● **Your instructions**: Copy word for word the lines from the start of the records through the line that contains "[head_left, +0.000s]", both included.

Records shown section start

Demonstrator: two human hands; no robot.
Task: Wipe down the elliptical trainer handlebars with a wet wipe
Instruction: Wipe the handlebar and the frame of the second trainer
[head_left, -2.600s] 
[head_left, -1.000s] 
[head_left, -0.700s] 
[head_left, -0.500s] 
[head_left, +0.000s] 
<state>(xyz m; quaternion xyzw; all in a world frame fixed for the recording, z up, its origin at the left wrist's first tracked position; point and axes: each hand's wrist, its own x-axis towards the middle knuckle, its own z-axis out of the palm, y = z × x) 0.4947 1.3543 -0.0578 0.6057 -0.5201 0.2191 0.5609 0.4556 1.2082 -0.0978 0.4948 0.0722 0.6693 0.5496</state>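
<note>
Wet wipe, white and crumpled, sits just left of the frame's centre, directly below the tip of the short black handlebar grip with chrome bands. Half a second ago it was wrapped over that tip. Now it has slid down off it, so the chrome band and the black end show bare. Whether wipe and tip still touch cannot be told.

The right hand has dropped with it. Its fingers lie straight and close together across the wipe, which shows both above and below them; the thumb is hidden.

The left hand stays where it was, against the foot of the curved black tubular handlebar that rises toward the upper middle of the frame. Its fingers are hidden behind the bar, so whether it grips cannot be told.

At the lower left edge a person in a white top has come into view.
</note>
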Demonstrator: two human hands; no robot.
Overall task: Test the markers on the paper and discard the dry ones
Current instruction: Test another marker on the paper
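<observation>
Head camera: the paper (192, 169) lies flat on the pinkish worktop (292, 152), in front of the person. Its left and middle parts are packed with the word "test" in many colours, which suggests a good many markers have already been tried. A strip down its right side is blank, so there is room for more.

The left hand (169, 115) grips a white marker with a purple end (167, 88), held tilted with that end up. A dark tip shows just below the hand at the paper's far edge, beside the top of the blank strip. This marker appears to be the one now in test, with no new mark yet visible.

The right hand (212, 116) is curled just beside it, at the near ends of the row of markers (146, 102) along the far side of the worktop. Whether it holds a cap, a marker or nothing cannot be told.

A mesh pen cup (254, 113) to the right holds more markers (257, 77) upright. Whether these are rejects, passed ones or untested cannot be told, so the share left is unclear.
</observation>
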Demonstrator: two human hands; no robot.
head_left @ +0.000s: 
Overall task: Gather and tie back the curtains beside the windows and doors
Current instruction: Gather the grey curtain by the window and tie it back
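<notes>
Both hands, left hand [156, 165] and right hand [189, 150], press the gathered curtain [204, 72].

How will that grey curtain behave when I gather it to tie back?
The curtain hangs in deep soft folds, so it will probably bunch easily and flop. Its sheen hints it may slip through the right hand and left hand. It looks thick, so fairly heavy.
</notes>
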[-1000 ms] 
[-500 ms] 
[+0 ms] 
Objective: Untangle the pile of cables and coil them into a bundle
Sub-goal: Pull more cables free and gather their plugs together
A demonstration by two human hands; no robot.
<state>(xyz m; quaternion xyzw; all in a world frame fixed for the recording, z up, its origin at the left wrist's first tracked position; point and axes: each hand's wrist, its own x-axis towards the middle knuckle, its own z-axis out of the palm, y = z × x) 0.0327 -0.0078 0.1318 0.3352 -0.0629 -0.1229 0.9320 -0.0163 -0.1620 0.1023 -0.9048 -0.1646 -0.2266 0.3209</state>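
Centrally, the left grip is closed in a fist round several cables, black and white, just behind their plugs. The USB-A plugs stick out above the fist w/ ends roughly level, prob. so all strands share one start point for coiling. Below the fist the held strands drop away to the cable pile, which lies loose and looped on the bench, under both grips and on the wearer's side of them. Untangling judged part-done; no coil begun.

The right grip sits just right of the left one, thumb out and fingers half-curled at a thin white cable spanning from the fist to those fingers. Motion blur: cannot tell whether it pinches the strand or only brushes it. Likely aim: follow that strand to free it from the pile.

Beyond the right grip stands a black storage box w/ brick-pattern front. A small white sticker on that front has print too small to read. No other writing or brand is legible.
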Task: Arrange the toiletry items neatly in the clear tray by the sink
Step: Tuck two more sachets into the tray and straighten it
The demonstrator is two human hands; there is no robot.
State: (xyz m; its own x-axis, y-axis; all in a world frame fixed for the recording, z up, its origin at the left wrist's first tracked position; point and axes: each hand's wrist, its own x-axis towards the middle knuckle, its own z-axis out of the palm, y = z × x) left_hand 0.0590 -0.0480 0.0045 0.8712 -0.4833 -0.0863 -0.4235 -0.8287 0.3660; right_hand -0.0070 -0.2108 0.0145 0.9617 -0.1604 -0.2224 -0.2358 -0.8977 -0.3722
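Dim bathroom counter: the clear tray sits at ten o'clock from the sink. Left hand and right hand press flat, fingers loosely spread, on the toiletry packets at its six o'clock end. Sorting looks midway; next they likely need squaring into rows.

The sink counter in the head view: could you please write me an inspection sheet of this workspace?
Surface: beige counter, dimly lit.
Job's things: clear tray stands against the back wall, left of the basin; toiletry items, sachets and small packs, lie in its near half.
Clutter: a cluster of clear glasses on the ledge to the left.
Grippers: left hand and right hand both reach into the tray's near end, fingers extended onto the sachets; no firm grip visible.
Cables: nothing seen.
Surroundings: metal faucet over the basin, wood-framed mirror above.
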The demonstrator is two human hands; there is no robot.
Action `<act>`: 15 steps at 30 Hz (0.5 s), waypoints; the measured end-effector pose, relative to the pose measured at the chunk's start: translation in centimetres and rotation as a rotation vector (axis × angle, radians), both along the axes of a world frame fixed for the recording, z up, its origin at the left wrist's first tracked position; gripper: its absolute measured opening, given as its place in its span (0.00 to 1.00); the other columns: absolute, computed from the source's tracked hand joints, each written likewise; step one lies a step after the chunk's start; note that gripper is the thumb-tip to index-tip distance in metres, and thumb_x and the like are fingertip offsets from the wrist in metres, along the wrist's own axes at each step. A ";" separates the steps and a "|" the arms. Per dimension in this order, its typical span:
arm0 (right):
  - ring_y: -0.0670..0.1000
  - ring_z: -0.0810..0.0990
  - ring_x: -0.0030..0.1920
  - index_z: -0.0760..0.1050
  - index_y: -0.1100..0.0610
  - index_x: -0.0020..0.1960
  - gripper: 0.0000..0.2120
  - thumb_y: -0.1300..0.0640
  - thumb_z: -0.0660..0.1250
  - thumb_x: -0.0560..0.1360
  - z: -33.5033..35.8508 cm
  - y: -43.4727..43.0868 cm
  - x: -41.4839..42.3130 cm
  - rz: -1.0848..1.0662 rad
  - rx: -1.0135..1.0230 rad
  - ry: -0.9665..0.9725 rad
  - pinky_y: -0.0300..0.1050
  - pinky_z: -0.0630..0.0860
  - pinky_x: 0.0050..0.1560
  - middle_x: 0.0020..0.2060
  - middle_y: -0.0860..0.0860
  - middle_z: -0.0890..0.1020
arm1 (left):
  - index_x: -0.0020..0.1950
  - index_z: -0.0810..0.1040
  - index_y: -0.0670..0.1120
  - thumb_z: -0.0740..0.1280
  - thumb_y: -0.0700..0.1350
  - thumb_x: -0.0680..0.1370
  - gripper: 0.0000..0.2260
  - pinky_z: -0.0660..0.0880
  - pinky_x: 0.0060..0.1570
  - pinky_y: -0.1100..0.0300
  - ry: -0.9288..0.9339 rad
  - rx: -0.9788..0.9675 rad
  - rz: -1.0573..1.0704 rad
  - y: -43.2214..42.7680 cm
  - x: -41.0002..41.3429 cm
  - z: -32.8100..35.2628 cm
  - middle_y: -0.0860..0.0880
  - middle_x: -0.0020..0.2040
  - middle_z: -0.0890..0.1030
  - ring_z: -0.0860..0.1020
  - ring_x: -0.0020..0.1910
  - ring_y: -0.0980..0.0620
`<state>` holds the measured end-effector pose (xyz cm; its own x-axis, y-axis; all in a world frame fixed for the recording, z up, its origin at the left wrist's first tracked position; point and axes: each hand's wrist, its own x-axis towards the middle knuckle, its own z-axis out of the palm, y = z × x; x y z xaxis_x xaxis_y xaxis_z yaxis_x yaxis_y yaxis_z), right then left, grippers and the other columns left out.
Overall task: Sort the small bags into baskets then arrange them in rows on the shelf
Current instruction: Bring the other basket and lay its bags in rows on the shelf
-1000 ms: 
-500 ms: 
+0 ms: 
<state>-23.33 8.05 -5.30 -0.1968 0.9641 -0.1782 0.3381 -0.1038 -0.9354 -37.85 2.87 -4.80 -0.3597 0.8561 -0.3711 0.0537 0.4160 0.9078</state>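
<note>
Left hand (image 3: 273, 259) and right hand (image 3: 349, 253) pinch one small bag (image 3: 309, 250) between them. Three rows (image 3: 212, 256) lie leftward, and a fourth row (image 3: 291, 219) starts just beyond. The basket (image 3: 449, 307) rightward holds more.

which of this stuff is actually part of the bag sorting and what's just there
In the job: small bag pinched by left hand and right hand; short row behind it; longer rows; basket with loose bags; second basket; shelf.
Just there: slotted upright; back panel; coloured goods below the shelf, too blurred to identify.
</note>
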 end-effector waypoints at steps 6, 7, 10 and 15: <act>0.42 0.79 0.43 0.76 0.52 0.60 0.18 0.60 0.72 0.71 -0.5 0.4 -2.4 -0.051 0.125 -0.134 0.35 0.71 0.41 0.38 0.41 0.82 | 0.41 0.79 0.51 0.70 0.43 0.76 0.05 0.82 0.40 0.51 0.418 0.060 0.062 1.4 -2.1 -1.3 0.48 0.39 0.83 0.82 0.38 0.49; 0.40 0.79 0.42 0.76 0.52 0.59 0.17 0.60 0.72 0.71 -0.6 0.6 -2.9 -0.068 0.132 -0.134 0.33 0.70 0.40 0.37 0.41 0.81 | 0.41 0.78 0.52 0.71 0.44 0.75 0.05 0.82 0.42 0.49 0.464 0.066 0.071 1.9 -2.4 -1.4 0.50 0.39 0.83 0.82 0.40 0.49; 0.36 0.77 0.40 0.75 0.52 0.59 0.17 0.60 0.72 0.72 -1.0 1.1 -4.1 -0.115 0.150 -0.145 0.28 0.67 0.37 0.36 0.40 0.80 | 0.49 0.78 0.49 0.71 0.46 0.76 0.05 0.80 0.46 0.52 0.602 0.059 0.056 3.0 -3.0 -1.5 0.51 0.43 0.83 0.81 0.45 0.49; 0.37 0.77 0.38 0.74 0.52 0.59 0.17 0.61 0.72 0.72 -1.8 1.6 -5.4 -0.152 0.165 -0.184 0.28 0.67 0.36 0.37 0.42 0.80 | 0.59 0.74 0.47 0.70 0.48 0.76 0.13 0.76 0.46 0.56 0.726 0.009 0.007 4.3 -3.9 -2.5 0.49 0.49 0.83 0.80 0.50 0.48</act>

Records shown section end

● **Answer for the task**:
Demonstrator: two human hands; no robot.
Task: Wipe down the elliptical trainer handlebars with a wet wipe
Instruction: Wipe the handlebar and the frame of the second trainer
[head_left, -2.600s] 
[head_left, -1.000s] 
[head_left, -0.700s] 
[head_left, -0.500s] 
[head_left, +0.000s] 

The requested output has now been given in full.